> **TASK STATEMENT**:
All records are to be printed again exactly as they appear.

##### WORKING DATA

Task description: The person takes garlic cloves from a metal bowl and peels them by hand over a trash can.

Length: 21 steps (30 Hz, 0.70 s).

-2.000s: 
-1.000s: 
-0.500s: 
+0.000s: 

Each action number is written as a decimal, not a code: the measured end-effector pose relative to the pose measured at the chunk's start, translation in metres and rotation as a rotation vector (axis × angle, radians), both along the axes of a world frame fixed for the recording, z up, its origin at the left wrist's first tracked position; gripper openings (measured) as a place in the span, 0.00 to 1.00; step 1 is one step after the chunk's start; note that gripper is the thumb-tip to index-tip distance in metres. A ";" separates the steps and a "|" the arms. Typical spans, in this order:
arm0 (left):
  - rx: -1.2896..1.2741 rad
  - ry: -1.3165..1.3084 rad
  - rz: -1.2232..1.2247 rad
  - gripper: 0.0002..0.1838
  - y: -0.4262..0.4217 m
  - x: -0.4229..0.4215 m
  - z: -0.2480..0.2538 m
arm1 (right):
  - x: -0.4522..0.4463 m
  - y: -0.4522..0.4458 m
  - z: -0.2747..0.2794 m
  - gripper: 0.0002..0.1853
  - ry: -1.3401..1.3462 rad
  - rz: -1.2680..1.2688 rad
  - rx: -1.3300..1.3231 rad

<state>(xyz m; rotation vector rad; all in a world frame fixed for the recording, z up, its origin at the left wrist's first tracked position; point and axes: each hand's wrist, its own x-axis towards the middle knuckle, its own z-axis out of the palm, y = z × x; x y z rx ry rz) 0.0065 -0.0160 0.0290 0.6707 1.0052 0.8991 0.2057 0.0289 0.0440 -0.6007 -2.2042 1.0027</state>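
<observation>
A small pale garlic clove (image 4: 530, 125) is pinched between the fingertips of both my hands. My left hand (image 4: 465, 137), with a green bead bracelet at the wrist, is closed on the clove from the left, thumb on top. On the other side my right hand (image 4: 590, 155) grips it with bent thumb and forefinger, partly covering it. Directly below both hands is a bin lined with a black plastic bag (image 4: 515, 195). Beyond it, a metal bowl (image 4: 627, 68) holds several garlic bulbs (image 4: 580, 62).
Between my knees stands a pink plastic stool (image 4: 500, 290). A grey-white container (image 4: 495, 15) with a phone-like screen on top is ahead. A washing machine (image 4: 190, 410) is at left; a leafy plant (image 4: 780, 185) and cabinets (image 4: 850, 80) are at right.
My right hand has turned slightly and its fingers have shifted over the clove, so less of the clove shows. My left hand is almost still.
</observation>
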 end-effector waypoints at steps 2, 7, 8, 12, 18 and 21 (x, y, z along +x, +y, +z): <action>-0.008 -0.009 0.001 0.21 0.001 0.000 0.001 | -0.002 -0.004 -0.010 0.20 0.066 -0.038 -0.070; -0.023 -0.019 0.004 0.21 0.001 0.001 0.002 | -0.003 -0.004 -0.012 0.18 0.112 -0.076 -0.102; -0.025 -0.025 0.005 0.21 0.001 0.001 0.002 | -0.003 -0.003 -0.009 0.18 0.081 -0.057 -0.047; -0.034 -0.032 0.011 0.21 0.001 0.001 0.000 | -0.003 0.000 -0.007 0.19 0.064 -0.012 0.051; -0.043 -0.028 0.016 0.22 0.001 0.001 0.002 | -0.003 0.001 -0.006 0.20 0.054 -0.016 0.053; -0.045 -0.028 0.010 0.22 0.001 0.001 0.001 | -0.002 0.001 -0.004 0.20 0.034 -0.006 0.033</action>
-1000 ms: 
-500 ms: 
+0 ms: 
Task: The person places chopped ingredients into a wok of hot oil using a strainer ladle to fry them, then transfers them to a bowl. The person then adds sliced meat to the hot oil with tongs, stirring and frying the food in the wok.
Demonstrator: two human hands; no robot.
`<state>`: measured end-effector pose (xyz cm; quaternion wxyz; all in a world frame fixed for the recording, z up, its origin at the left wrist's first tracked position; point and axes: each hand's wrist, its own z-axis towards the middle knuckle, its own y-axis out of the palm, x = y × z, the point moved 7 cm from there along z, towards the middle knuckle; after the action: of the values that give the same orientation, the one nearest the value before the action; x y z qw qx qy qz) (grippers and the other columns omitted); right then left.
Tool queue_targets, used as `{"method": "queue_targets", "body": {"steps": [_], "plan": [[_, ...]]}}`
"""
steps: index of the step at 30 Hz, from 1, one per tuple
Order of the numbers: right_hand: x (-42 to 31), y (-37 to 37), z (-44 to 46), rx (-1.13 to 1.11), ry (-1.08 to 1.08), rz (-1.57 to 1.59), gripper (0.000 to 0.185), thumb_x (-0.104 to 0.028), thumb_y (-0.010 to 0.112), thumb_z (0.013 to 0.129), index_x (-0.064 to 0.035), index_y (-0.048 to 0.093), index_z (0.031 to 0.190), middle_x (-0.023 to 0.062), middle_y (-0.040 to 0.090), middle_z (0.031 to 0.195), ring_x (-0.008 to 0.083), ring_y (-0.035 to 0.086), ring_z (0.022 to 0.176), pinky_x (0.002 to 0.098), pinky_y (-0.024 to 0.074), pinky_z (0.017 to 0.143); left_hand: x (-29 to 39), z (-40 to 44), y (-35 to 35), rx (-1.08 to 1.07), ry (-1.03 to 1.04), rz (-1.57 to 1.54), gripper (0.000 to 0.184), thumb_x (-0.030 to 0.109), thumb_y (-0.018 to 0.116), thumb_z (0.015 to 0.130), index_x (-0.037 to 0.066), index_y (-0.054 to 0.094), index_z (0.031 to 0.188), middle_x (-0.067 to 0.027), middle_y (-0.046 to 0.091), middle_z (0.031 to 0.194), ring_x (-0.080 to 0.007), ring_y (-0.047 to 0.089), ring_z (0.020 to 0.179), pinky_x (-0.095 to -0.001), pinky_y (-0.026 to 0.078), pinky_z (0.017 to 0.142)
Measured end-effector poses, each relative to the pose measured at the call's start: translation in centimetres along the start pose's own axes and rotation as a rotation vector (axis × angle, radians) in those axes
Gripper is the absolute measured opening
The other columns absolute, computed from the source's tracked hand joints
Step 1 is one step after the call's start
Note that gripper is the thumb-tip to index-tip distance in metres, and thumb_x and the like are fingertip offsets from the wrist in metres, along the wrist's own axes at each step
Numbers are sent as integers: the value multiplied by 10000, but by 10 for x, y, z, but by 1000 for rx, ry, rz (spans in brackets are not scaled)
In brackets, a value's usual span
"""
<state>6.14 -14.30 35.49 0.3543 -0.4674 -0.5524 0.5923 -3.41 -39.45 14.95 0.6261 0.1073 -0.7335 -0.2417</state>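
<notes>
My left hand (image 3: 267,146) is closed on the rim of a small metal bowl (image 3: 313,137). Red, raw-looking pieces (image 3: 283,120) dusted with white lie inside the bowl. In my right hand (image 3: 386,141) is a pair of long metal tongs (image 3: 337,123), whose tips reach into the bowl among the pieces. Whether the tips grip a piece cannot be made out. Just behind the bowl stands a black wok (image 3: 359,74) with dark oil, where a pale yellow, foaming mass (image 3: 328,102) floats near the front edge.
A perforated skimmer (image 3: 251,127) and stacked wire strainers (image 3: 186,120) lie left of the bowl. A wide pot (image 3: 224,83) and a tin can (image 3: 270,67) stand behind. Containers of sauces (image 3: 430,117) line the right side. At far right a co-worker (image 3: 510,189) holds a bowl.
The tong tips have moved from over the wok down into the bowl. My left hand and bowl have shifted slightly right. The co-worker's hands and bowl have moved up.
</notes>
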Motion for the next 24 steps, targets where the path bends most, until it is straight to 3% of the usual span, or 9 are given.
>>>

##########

> **EXERCISE SOLUTION**:
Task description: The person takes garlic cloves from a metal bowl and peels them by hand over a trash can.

Length: 21 steps (30 Hz, 0.70 s).

-2.000s: 
-1.000s: 
-0.500s: 
+0.000s: 

Each action number is written as a decimal, not a code: the measured end-effector pose relative to the pose measured at the chunk's start, translation in metres and rotation as a rotation vector (axis × angle, radians), both along the axes of a world frame fixed for the recording, z up, its origin at the left wrist's first tracked position; gripper openings (measured) as a place in the span, 0.00 to 1.00; step 1 is one step after the chunk's start; note that gripper is the thumb-tip to index-tip distance in metres. A ";" separates the steps and a "|" the arms. Typical spans, in this order:
arm0 (left):
  - rx: -1.2896..1.2741 rad
  - ry: -1.3165..1.3084 rad
  - rz: -1.2232..1.2247 rad
  - gripper: 0.0002..0.1838
  - y: -0.4262..0.4217 m
  - x: -0.4229..0.4215 m
  - z: -0.2480..0.2538 m
arm1 (right):
  - x: -0.4522..0.4463 m
  - y: -0.4522..0.4458 m
  - z: -0.2747..0.2794 m
  - gripper: 0.0002..0.1853
  - ry: -1.3401..1.3462 rad
  - rz: -1.2680..1.2688 rad
  - rx: -1.3300..1.3231 rad

<state>(xyz m; rotation vector rad; all in a world frame fixed for the recording, z up, its origin at the left wrist's first tracked position; point and axes: each hand's wrist, its own x-axis towards the middle knuckle, its own z-axis out of the palm, y = z × x; x y z rx ry rz) 0.0065 -0.0160 0.0290 0.6707 1.0052 0.8991 0.2057 0.0289 0.0440 -0.6007 -2.2042 1.0027</state>
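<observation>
A small pale garlic clove (image 4: 530, 125) is pinched between the fingertips of both my hands. My left hand (image 4: 465, 137), with a green bead bracelet at the wrist, is closed on the clove from the left, thumb on top. On the other side my right hand (image 4: 590, 155) grips it with bent thumb and forefinger, partly covering it. Directly below both hands is a bin lined with a black plastic bag (image 4: 515, 195). Beyond it, a metal bowl (image 4: 627, 68) holds several garlic bulbs (image 4: 580, 62).
Between my knees stands a pink plastic stool (image 4: 500, 290). A grey-white container (image 4: 495, 15) with a phone-like screen on top is ahead. A washing machine (image 4: 190, 410) is at left; a leafy plant (image 4: 780, 185) and cabinets (image 4: 850, 80) are at right.
My right hand has turned slightly and its fingers have shifted over the clove, so less of the clove shows. My left hand is almost still.
</observation>
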 end-effector waypoints at steps 2, 7, 8, 12, 18 and 21 (x, y, z along +x, +y, +z): <action>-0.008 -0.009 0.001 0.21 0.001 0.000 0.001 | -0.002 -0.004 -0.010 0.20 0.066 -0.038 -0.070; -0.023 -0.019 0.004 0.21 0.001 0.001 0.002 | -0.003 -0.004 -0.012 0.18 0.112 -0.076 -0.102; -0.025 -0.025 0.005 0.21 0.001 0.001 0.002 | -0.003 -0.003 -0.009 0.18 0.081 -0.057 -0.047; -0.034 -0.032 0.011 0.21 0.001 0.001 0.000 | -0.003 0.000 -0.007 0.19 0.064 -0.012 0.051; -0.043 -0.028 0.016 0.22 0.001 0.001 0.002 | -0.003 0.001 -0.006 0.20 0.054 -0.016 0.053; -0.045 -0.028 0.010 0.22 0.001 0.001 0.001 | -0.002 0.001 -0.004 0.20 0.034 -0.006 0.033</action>
-1000 ms: 
-500 ms: 
+0 ms: 
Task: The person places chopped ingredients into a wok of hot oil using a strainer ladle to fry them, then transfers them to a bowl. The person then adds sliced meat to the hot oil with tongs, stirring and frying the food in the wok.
Demonstrator: two human hands; no robot.
`<state>`: measured end-effector pose (xyz cm; quaternion wxyz; all in a world frame fixed for the recording, z up, its origin at the left wrist's first tracked position; point and axes: each hand's wrist, its own z-axis towards the middle knuckle, its own y-axis out of the palm, x = y × z, the point moved 7 cm from there along z, towards the middle knuckle; after the action: of the values that give the same orientation, the one nearest the value before the action; x y z qw qx qy qz) (grippers and the other columns omitted); right then left.
Tool queue_targets, used as `{"method": "queue_targets", "body": {"steps": [_], "plan": [[_, ...]]}}`
"""
steps: index of the step at 30 Hz, from 1, one per tuple
Order of the numbers: right_hand: x (-42 to 31), y (-37 to 37), z (-44 to 46), rx (-1.13 to 1.11), ry (-1.08 to 1.08), rz (-1.57 to 1.59), gripper (0.000 to 0.185), thumb_x (-0.104 to 0.028), thumb_y (-0.010 to 0.112), thumb_z (0.013 to 0.129), index_x (-0.064 to 0.035), index_y (-0.048 to 0.093), index_z (0.031 to 0.190), middle_x (-0.023 to 0.062), middle_y (-0.040 to 0.090), middle_z (0.031 to 0.195), ring_x (-0.008 to 0.083), ring_y (-0.035 to 0.086), ring_z (0.022 to 0.176), pinky_x (0.002 to 0.098), pinky_y (-0.024 to 0.074), pinky_z (0.017 to 0.143); left_hand: x (-29 to 39), z (-40 to 44), y (-35 to 35), rx (-1.08 to 1.07), ry (-1.03 to 1.04), rz (-1.57 to 1.54), gripper (0.000 to 0.184), thumb_x (-0.030 to 0.109), thumb_y (-0.018 to 0.116), thumb_z (0.015 to 0.130), index_x (-0.037 to 0.066), index_y (-0.054 to 0.094), index_z (0.031 to 0.188), middle_x (-0.067 to 0.027), middle_y (-0.046 to 0.091), middle_z (0.031 to 0.194), ring_x (-0.080 to 0.007), ring_y (-0.047 to 0.089), ring_z (0.020 to 0.179), pinky_x (-0.095 to -0.001), pinky_y (-0.026 to 0.078), pinky_z (0.017 to 0.142)
Measured end-effector poses, each relative to the pose measured at the call's start: translation in centimetres along the start pose's own axes and rotation as a rotation vector (axis × angle, radians) in those axes
Gripper is the absolute measured opening
The other columns absolute, computed from the source's tracked hand joints
Step 1 is one step after the call's start
Note that gripper is the thumb-tip to index-tip distance in metres, and thumb_x and the like are fingertip offsets from the wrist in metres, along the wrist's own axes at each step
Numbers are sent as integers: the value multiplied by 10000, but by 10 for x, y, z, but by 1000 for rx, ry, rz (spans in brackets are not scaled)
In brackets, a value's usual span
"""
<state>6.14 -14.30 35.49 0.3543 -0.4674 -0.5524 0.5923 -3.41 -39.45 14.95 0.6261 0.1073 -0.7335 -0.2417</state>
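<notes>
My left hand (image 3: 267,146) is closed on the rim of a small metal bowl (image 3: 313,137). Red, raw-looking pieces (image 3: 283,120) dusted with white lie inside the bowl. In my right hand (image 3: 386,141) is a pair of long metal tongs (image 3: 337,123), whose tips reach into the bowl among the pieces. Whether the tips grip a piece cannot be made out. Just behind the bowl stands a black wok (image 3: 359,74) with dark oil, where a pale yellow, foaming mass (image 3: 328,102) floats near the front edge.
A perforated skimmer (image 3: 251,127) and stacked wire strainers (image 3: 186,120) lie left of the bowl. A wide pot (image 3: 224,83) and a tin can (image 3: 270,67) stand behind. Containers of sauces (image 3: 430,117) line the right side. At far right a co-worker (image 3: 510,189) holds a bowl.
The tong tips have moved from over the wok down into the bowl. My left hand and bowl have shifted slightly right. The co-worker's hands and bowl have moved up.
</notes>
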Motion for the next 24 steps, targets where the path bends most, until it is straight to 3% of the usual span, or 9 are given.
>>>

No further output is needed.